**INSTRUCTIONS FOR THE TASK**:
With the images left out, print every entry that follows exactly.

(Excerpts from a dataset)
==============================

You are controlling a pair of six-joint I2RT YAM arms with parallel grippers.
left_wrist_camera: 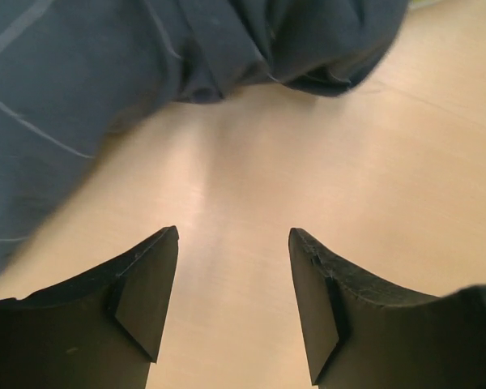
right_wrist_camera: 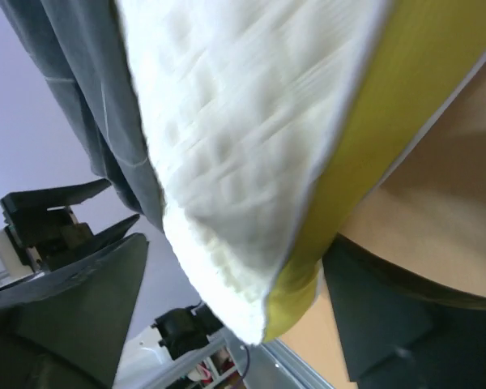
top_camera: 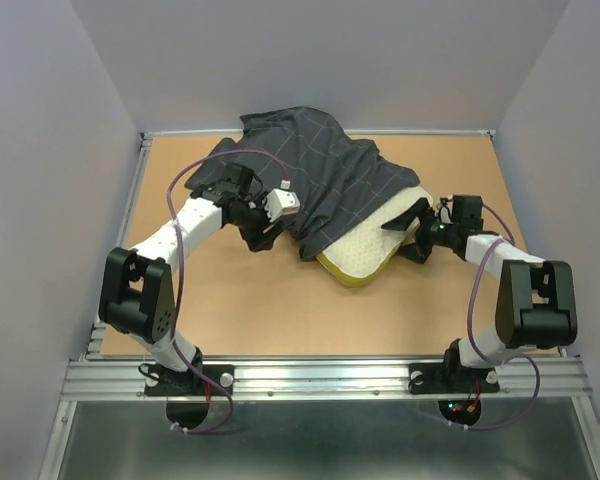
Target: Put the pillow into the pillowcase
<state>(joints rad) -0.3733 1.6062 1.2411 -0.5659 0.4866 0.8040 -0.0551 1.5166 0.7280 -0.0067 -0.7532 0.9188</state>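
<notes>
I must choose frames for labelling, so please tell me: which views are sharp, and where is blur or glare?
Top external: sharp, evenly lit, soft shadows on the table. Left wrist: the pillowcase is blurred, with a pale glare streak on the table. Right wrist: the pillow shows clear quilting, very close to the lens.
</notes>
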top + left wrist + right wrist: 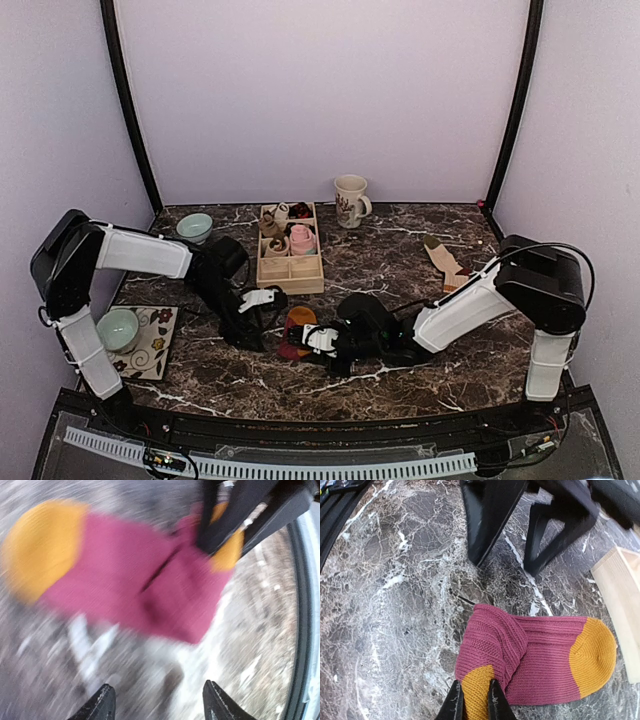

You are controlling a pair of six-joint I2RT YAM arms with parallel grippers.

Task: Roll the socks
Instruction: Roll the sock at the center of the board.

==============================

**TASK SOLUTION**:
You are controlling a pair of six-joint I2RT YAM arms with parallel grippers.
left_wrist_camera: 
right_wrist_camera: 
top_camera: 
Target: Put the pillow into the pillowcase
<state>(joints rad) -0.3733 1.6062 1.2411 -0.5659 0.4866 0.8040 -0.0551 1.5166 0.7280 -0.0067 -0.7532 0.9188</state>
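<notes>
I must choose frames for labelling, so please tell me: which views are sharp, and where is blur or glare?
Top external: sharp, evenly lit, soft shadows on the table. Left wrist: the pillowcase is blurred, with a pale glare streak on the table. Right wrist: the pillow shows clear quilting, very close to the lens.
</notes>
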top + left wrist + right wrist: 

You are controlling a pair of six-joint I2RT YAM arms with parallel grippers.

Task: Roll the socks
Instruction: Roll the sock at the center of the board.

The answer has been fully stated.